Update: Event organizer says hi. See below.
Piers 30-32, the hulking, derelict platform in the shadow of the Bay Bridge, is the site San Francisco development goes to die.
An incomplete list
: In 1993, a proposed cruise ship terminal and exhibition hall was nixed due to lack of funds; in 2006, the exorbitant cost of retrofitting the rotting piers killed housing, retail, and a cruise ship terminal; in 2008 an office development fell through; in 2012 the ever-expanding retrofitting costs scared off Larry Ellison
(and kept the city from doling out rent credits to his heirs into the 22nd century); and, earlier this year, the Golden State Warriors bolted from the site, ruining what Mayor Ed Lee prematurely tabbed "my legacy project.
Lee's legacy site isn't just rotting away, however. It is now the home of the biweekly "Cars and Coffee
" gatherings, in which hot cars and the prerequisite scantily clad women in ridiculous heels
are put on exhibition.
The organizers of this endeavor haven't yet returned our messages. But, rest assured, it's not just a free exhibition of amazing cars
and ... more amazing cars
. It's a free day out in the sun, and a chance for you to donate to the Gum Moon Resource Center
. The next Cars and Coffee gathering will be on Aug. 2, starting at the amazing Saturday hour of 8 a.m.
Well, the Gum Moon Resource Center is a worthy cause. Perhaps that's why Lee himself showed up at a past event
, along with Supervisors David Chiu and Jane Kim. All were fully clothed.

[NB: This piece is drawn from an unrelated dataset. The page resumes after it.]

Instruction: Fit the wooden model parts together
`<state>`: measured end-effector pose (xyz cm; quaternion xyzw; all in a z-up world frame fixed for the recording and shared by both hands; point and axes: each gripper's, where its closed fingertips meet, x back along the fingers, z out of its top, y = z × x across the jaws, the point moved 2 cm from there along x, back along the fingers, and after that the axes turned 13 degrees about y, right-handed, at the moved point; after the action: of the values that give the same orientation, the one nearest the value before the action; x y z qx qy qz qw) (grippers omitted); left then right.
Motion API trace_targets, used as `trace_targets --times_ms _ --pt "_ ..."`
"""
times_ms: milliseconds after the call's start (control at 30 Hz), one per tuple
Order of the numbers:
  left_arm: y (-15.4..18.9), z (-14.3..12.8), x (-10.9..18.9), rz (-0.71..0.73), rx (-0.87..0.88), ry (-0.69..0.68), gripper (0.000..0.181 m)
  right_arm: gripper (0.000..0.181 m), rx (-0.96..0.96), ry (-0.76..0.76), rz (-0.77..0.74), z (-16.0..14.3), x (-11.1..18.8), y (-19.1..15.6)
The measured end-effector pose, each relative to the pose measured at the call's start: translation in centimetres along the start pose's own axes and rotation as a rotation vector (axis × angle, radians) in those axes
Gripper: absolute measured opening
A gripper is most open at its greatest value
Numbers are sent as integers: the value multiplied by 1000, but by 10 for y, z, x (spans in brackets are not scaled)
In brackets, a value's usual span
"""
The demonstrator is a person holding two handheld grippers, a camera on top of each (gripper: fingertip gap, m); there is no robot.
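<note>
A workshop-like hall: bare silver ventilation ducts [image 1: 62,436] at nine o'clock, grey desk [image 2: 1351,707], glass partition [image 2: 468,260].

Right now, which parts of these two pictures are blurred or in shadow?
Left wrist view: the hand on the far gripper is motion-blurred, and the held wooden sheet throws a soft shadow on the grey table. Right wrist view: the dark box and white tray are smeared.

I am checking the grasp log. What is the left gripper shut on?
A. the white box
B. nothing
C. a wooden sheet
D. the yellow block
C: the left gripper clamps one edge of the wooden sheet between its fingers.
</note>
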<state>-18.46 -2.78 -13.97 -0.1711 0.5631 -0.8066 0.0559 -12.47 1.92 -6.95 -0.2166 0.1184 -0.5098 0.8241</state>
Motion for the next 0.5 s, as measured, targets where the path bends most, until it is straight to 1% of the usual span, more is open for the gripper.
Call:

One thing you can say about an auto show: There's no shortage of parking
Update, 11:45 a.m.
Craig Fossella, the local organizer for Cars and Coffee, dropped a line. The event is pretty much what you'd think it is: "People come and congregate and bring their cars and get to know like-minded people."
It's free for attendees and car exhibitors pay $5 to offset the rental costs for Piers 30-32. In case you're wondering, the space runs $3,000 a pop for a three-hour event. Following the Aug. 2 show, Cars and Coffee will be monthly and not biweekly.
The car show has a one-year rental agreement with the Port of San Francisco — which, the aforementioned politicos opined at the opening show on June 28, was a good first step toward doing something
with the space.
Fossella, meanwhile, says he "doesn't have a car I'd exhibit. I drive an SUV."